▸ **Task directions**
Would you count the lines of the listing that carry the word "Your"? Give only the resulting number.
§ §
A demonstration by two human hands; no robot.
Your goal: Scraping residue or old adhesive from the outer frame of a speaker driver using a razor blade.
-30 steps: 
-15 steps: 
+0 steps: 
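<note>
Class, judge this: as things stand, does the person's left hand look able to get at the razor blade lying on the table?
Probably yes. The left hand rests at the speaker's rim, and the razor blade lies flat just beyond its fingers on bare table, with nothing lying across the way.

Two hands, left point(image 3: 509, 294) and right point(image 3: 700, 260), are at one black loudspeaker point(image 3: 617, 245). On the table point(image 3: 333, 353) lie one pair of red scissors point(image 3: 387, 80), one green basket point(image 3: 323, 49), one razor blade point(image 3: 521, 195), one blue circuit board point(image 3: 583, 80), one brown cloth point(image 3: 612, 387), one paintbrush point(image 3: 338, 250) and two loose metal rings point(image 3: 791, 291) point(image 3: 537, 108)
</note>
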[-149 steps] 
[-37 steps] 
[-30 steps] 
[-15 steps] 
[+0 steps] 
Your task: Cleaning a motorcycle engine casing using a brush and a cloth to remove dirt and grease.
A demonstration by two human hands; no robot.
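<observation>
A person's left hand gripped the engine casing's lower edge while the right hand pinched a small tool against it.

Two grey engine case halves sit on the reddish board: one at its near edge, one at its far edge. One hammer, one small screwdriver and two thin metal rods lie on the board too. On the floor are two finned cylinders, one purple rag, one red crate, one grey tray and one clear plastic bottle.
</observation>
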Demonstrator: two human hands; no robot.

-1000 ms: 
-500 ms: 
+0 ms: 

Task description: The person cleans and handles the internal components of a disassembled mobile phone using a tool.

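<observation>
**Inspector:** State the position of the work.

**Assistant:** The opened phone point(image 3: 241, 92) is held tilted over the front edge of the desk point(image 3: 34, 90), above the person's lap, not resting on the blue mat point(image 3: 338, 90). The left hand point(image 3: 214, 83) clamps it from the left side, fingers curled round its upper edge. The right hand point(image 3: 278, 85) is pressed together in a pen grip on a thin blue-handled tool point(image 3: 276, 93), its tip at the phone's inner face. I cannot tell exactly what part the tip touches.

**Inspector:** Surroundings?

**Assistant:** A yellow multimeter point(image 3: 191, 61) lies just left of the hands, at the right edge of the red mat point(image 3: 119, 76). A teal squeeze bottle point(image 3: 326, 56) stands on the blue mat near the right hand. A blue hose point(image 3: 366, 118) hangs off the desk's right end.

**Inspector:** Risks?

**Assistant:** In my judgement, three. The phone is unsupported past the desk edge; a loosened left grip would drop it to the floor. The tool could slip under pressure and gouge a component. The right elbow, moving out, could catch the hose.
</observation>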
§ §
▸ **Final answer**
2